- [Work instruction]
If a line in the entries below contains the word "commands", it counts; report how many such lines there are, and only that number.

Segment Start: Records to process

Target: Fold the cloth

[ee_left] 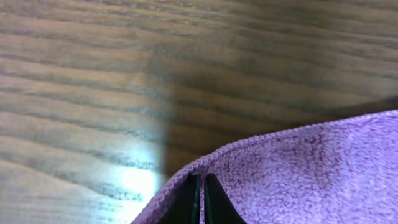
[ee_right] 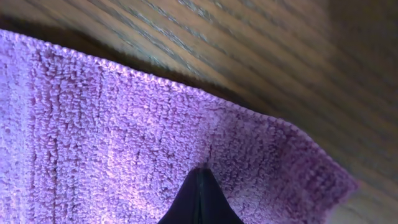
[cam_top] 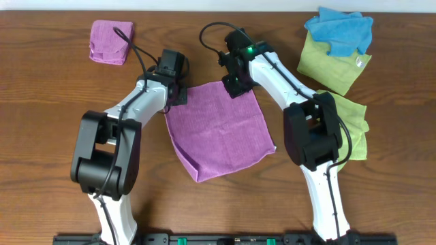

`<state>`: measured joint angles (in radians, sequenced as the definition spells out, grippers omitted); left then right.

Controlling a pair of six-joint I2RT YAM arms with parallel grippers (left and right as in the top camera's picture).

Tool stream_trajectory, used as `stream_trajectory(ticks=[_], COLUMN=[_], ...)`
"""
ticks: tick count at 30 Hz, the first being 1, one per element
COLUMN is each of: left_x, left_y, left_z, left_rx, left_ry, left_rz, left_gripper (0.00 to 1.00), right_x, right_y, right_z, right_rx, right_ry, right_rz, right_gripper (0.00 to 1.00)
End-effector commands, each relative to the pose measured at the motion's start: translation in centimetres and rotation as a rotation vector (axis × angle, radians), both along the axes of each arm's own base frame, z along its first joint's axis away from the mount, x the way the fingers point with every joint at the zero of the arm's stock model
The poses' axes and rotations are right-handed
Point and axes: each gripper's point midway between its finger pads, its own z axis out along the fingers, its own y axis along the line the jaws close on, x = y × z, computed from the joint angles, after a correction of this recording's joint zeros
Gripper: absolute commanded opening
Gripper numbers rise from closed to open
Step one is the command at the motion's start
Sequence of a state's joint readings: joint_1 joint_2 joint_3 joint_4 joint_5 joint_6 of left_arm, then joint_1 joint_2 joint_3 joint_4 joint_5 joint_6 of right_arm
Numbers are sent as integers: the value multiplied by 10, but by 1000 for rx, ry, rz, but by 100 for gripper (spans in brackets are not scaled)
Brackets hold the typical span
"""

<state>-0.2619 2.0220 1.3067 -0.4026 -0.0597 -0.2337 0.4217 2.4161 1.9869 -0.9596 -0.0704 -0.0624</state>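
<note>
Pinching the two far corners of the one purple cloth lying flat mid-table, the left gripper and right gripper are both clamping shut on it, while one folded purple pad, two yellow-green cloths and one blue cloth are lying well apart.

**A:** From where does your overhead view look?

**B:** From high above, straight down on the whole table.

**A:** And your two wrist views?

**B:** Each one looks forward and down, very near, at one far corner of the cloth. You find both these corners in the overhead view too.
</note>
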Motion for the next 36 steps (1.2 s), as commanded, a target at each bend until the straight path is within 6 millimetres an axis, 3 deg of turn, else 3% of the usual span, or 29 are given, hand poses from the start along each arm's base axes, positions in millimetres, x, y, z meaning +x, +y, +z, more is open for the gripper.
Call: stream_trajectory(ticks=[1, 7, 17, 24, 28, 36], left_x=[5, 9, 30, 40, 39, 31], left_y=[6, 16, 37, 32, 29, 31], left_z=[-15, -34, -22, -12, -12, -15], left_rx=[9, -41, -95, -141, -156, -139], left_ry=[22, 46, 0, -28, -24, 9], left_rz=[-13, 11, 1, -36, -50, -63], left_gripper=[5, 6, 6, 6, 6, 6], right_x=[-10, -20, -39, -50, -42, -24], right_y=[0, 3, 23, 48, 44, 15], right_z=[-9, -10, -10, -10, -10, -9], right_rx=[-26, -33, -40, -39, -62, -117], right_ry=[38, 73, 110, 94, 54, 11], right_rz=[-30, -82, -157, -151, -178, -235], right_gripper=[1, 1, 1, 1, 1, 1])
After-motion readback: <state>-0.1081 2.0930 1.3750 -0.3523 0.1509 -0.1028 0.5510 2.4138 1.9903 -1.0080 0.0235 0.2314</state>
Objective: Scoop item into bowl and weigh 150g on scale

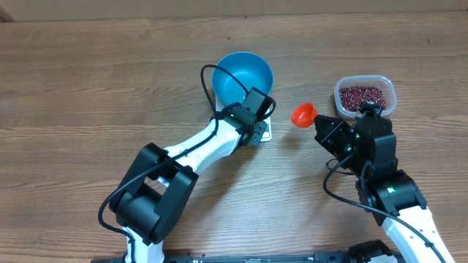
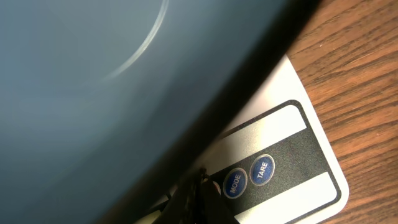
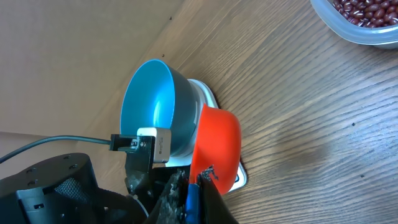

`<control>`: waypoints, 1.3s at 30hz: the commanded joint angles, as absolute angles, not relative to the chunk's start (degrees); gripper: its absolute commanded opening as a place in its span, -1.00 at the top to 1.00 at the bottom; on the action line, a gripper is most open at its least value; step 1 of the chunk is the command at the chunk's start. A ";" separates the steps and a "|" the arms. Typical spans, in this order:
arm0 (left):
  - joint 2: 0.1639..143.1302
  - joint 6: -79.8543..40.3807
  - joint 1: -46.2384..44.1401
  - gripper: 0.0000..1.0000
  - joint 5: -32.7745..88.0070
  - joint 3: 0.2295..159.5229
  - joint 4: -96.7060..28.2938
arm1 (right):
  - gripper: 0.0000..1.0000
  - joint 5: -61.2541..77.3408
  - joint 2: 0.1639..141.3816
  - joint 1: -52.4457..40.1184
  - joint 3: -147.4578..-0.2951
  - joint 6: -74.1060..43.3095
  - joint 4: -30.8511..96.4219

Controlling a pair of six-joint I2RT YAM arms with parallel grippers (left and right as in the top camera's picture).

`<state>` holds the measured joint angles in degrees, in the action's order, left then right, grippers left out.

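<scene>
Shut with nothing held at the left gripper, tips down beside the MODE button on the front strip of the scale, with the blue bowl sitting on that scale toward the far edge of the surface, about mid-width. Clamped in the right gripper: the orange scoop, between scale and clear container. Piled in that container toward the right edge, apart from the bowl: the beans.
</scene>
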<state>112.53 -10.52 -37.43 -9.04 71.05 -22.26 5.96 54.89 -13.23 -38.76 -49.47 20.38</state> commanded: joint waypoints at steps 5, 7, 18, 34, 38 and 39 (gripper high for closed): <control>113.16 -10.28 -37.54 0.91 -6.35 69.58 -22.90 | 0.93 5.61 54.02 -13.54 -39.83 -49.69 19.73; 113.16 -10.28 -37.54 0.91 -6.37 69.58 -22.90 | 0.93 5.61 54.02 -13.54 -39.83 -49.69 19.68; 113.16 -10.31 -37.54 0.92 -6.31 69.58 -22.92 | 0.93 5.63 54.02 -13.54 -39.83 -49.69 19.68; 113.14 -10.92 -37.52 0.91 -6.26 69.56 -23.11 | 0.93 5.65 54.02 -13.54 -39.83 -49.69 19.70; 113.16 -10.92 -37.54 0.91 -6.42 69.47 -23.11 | 0.93 5.65 54.02 -13.54 -39.83 -49.69 19.68; 113.16 -10.92 -37.54 0.91 -6.39 69.47 -23.14 | 0.93 5.65 54.02 -13.54 -39.83 -49.69 19.70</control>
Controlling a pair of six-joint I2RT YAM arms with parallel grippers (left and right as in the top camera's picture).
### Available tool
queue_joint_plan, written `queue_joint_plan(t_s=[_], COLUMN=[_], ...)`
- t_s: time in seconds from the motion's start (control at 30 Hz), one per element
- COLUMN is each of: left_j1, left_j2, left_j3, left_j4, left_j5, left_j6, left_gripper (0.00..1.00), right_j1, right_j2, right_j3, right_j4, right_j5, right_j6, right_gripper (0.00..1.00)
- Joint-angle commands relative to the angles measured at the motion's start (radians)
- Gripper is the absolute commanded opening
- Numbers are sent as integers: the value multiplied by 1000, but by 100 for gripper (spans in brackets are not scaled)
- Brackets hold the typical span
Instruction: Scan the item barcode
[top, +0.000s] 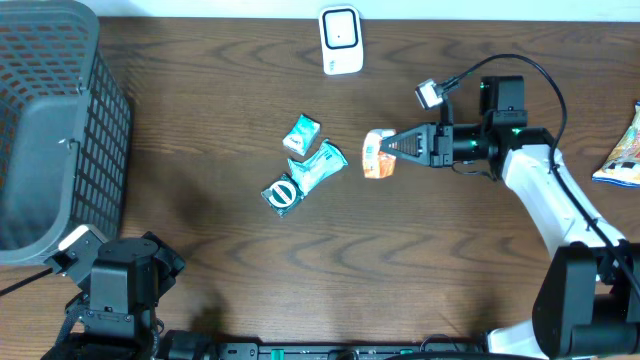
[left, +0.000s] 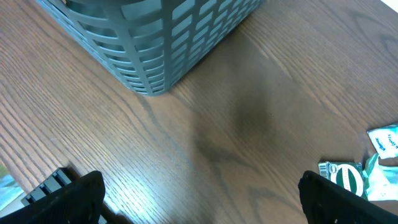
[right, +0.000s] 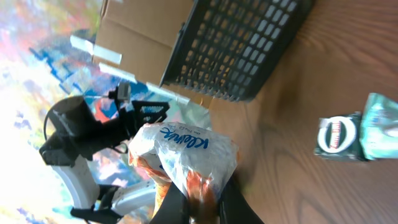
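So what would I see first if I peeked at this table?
Probably the orange-and-white packet pinched in the right gripper, near the middle of the table. Just to its left lie three teal packets in a bunch. A big grey basket fills the far left corner, and a small white scanner sits at the back edge.

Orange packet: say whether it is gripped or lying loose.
Gripped. The right jaws are shut on the orange packet, pinching its lower edge in the right wrist view.
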Motion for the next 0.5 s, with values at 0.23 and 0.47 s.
queue_joint_plan(t_s=[0.23, 0.47], left_j1=[7, 7], left_j2=[-1, -1], left_j3=[0, 0], left_j4=[-3, -3], left_j5=[-17, -17], left_j6=[-13, -13], left_gripper=[98, 98], right_j1=[89, 101], right_j2=[-16, -16], right_j3=[13, 12], right_j4=[77, 78], right_j5=[-28, -28], right_j6=[63, 64], right_gripper=[1, 1])
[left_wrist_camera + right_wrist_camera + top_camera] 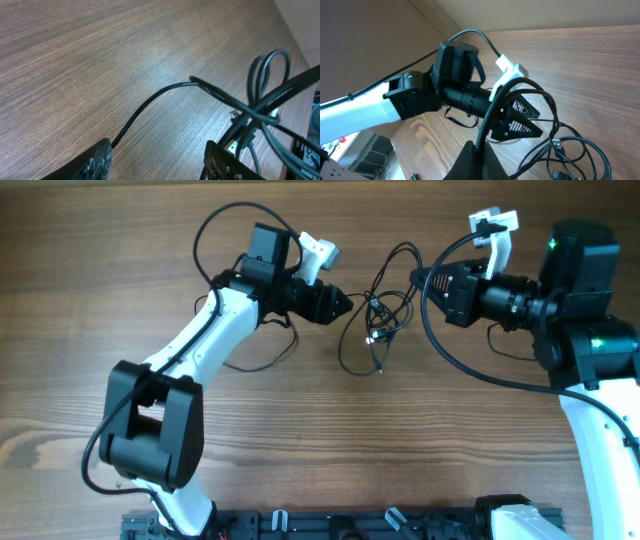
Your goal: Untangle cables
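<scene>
**Cables gripped at one side, knot not yet opened**

The cables [378,315] lie in the middle of the counter [90,270], between the two arms, as a small knot with some loose loops around it. The plug ends sit inside the knot, and several strands cross each other there.

The right claw [475,150] has its fingers pressed together and seems to pinch one strand, which rises from its tip in a wide loop. The left claw [157,150] is spread. One strand runs between its fingers [100,160] toward the knot, but the fingers do not touch it.

In my judgement the task is at an early stage. One side is held, the other side is only approached, and no cable lies apart from the others. What is left is nearly everything: to grip the second strand, to pull the loops apart, and to lay each cable separately.
</scene>
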Controlling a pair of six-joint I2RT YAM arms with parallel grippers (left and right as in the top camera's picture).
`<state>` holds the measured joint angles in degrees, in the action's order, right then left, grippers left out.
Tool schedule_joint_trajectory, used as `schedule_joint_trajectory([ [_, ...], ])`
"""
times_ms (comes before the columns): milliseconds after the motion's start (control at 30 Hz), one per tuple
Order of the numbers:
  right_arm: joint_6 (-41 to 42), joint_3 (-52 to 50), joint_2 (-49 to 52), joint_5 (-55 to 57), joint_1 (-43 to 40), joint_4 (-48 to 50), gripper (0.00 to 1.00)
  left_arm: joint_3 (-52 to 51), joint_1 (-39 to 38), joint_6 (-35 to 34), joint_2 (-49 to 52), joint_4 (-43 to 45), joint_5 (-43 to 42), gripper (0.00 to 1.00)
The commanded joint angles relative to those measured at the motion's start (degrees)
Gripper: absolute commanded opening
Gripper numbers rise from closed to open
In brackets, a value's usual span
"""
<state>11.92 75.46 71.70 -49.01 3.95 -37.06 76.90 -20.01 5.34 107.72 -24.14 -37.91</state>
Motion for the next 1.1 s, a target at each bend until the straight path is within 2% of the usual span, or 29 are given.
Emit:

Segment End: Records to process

- [Written response]
2